* The data:

....

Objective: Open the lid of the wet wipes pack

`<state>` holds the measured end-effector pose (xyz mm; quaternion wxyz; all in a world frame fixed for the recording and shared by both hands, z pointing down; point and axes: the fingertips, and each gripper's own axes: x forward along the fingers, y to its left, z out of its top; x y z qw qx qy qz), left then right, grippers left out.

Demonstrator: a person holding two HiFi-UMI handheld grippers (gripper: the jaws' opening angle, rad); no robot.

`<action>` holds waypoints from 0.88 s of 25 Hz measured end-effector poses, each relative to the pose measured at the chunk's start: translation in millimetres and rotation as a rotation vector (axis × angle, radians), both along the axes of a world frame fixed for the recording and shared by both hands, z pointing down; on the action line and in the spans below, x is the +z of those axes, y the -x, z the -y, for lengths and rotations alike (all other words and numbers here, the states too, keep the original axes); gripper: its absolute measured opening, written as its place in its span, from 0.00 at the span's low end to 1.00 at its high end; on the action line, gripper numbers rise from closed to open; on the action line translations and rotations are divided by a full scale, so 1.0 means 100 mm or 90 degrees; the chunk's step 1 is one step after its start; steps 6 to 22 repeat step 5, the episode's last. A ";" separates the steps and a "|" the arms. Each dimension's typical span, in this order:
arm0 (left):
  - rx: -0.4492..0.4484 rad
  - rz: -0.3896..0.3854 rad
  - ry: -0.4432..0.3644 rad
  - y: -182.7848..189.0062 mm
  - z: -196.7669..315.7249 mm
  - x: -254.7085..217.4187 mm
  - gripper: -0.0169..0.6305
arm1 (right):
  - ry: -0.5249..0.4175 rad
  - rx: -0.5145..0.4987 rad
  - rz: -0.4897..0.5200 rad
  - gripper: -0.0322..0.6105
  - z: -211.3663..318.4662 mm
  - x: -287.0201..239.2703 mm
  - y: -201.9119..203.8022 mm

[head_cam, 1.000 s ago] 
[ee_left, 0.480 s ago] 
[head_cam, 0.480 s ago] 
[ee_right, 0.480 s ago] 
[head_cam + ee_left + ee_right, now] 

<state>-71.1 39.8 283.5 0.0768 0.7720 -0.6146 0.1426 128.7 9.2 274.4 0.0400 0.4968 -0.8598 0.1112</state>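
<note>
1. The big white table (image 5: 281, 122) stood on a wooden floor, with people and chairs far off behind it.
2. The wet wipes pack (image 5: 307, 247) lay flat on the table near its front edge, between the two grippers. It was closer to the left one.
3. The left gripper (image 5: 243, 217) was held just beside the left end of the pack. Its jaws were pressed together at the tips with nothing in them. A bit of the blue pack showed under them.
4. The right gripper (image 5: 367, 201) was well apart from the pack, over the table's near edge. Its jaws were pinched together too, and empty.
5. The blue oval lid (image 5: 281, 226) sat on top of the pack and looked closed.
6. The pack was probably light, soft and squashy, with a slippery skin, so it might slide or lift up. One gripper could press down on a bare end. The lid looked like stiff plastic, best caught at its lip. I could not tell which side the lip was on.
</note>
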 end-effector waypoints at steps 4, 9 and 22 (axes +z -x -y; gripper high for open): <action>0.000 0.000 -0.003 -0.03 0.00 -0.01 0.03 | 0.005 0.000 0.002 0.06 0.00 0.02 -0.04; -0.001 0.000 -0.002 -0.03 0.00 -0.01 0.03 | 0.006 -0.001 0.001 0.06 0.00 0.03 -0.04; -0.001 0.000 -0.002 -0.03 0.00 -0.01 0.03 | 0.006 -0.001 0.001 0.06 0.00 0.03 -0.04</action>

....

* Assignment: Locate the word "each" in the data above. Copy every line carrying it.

* Task response:
`<state>` holds the measured end-effector pose (xyz mm; quaternion wxyz; all in a world frame fixed for the recording and shared by both hands, z pointing down; point and axes: the fingertips, and each gripper's own axes: x forward along the fingers, y to its left, z out of its top; x y z qw qx qy qz), left then right, grippers left out.
`<action>` holds waypoints from 0.88 s of 25 Hz measured end-effector poses, each relative to the pose measured at the chunk's start: translation in millimetres and rotation as a rotation vector (axis × angle, radians), both along the axes of a world frame fixed for the recording and shared by both hands, z pointing down; on the action line and in the spans below, x is the +z of those axes, y the -x, z the -y, for lengths and rotations alike (all other words and numbers here, the states too, keep the original axes); gripper: its absolute measured opening, written as its place in its span, from 0.00 at the span's low end to 1.00 at its high end; on the action line, gripper numbers rise from closed to open; on the action line translations and rotations are divided by a full scale, so 1.0 means 100 mm or 90 degrees; the chunk's step 1 is one step after its start; steps 6 to 22 repeat step 5, the episode's last. A ";" separates the steps and a "|" the arms. Each dimension's typical span, in this order:

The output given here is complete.